The Tiwi Islands are Australia’s best kept secret.

These two islands separated by a narrow passage of water known as Apsley Strait contain wonderful beaches and fantastic fishing.

The island on the west is Melville Island and the Island on the East is Bathurst.

The islands are controlled by the Tiwi Land Council and the Northern Territory government.

They are the fourth and fifth largest islands along the coast of Australia.

The islands are occupied by the Tiwi people who today are probably the most friendly of all Aboriginal people.

These are a group of indigenous people with a long cultural history connected to their islands and are very different then the mainland aboriginals only 60 klms away on the mainland at Darwin.

The islands are inhabited by 90% Tiwi islanders and various others in the support sectors as teachers, medical personal, aircraft management, club and store management and council employees.

Most of the islanders speak English because of the long involvement of the Catholic Missionaries who established both a school and medical facilities used by both islands from the start of the twentieth century.

Nguiu is the largest town on Bathurst Island and Pirlangimpi or Garden Point and Milikapiti or Snake Bay are the largest communities on Melville Island.

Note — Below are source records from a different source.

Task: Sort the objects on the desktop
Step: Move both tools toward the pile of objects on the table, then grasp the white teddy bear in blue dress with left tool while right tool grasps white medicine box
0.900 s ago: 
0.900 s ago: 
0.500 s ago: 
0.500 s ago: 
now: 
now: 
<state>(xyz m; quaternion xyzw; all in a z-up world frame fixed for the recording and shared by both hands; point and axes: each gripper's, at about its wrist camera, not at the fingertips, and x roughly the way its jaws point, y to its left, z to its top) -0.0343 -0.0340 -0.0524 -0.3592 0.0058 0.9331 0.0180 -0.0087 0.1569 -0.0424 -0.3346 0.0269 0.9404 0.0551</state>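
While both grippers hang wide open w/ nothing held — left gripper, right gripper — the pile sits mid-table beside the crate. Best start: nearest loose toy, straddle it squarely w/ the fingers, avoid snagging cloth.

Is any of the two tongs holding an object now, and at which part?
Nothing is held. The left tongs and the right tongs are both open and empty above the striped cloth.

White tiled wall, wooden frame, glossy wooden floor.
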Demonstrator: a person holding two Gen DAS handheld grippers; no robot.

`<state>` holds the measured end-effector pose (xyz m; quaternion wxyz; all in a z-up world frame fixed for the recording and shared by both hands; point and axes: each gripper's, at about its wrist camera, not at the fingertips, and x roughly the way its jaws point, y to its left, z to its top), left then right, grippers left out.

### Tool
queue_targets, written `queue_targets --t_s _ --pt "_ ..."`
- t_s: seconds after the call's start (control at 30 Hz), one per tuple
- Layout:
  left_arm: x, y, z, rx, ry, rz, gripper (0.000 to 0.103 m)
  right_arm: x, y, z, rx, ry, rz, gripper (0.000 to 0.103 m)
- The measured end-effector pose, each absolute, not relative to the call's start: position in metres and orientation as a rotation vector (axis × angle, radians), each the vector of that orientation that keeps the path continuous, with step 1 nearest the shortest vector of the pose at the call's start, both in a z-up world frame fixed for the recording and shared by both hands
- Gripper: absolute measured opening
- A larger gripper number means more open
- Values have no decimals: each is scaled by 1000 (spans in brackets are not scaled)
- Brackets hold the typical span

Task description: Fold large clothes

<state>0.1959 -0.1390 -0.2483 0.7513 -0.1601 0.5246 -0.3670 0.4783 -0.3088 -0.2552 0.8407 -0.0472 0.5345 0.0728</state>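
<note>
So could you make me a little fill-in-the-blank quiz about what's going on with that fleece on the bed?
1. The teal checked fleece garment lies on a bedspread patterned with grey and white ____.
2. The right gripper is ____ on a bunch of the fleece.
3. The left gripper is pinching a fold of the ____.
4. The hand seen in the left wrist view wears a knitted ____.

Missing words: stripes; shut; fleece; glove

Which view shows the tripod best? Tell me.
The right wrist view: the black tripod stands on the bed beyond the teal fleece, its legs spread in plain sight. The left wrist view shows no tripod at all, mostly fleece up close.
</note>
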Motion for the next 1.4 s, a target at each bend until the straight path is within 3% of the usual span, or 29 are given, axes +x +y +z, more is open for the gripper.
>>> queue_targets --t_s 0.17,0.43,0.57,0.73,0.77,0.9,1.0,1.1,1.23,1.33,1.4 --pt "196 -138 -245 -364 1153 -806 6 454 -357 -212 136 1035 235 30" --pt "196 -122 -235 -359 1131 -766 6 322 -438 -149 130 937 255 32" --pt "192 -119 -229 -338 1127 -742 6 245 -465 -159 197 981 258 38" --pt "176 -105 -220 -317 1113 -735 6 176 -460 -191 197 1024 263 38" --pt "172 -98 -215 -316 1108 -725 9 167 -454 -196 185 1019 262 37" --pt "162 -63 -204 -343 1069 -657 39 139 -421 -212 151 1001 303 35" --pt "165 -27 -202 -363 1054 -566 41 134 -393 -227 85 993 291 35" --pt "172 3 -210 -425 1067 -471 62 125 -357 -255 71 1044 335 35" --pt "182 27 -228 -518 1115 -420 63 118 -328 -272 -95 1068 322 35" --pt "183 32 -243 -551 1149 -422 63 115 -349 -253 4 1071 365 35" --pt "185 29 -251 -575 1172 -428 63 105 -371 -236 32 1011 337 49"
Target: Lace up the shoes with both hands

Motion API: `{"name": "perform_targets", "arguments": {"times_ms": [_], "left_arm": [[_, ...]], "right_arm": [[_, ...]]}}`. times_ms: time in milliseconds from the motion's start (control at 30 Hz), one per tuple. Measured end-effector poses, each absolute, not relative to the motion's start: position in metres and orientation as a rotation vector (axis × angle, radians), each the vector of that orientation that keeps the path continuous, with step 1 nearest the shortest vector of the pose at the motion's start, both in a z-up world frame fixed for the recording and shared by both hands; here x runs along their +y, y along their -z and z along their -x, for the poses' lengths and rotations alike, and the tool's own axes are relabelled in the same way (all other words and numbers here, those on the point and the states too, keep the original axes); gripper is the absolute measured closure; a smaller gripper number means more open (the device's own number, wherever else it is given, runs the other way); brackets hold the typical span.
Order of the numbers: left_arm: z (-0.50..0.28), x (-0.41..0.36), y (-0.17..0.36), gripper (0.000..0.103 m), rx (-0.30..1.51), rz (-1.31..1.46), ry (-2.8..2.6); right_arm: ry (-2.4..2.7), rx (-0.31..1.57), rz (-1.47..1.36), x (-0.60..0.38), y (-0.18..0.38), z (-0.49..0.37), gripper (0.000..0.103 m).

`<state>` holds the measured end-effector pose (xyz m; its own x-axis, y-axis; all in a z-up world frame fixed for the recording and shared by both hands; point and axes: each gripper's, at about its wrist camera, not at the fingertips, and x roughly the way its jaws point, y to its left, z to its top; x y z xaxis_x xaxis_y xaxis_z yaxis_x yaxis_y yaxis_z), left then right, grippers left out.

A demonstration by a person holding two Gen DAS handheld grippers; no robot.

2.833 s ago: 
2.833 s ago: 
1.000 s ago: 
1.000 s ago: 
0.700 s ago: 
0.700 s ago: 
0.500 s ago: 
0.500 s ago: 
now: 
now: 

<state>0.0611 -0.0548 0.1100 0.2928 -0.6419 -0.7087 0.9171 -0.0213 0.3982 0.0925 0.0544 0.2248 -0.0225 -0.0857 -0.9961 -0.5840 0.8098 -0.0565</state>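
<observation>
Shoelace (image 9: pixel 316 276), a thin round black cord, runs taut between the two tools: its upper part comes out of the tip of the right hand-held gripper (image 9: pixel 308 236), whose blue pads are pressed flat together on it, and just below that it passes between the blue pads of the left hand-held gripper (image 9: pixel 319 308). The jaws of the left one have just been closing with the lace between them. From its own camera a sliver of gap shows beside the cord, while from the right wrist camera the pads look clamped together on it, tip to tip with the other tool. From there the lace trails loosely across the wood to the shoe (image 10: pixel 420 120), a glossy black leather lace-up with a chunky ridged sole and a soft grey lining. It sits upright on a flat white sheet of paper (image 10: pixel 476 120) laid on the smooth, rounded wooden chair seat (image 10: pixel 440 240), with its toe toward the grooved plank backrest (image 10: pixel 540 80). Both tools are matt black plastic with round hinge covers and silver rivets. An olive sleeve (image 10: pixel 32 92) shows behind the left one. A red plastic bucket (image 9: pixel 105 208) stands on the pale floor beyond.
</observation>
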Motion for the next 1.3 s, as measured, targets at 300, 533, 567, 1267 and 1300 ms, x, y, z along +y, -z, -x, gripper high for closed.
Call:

The art work from the Tiwi Islands shows a Macassan influence which would have come from the island traders.

The first European settlement near Pirlangimpi established in 1824 is now just a pile of rocks and was only used for five years because of the constant hostility that existed between the native peoples then and the new settlers.

Very near this site was a forward observation point for Darwin warnings used in WW two and it was attacked during the war by the Japanese aircraft.

A Japanese plane crashed on the island during the war and is still there in the bush.

The Art of the islands is very distinctive and has had support from the government to establish art centres and distribution networks.

Bede Tungutalum established Bima Wear at Nguiu, and it has gone on to produce textiles and other print works. The art works, paintings and carvings from Tiwi are very distinctive and quite beautiful.

Football and cricket are the unifying sports of the islands and they take these sports very seriously.

Various joint enterprises from fish farming, tree farming and sand mining and a resort have been started and failed over the last few years all for various reasons but it is still a great place to visit if you can.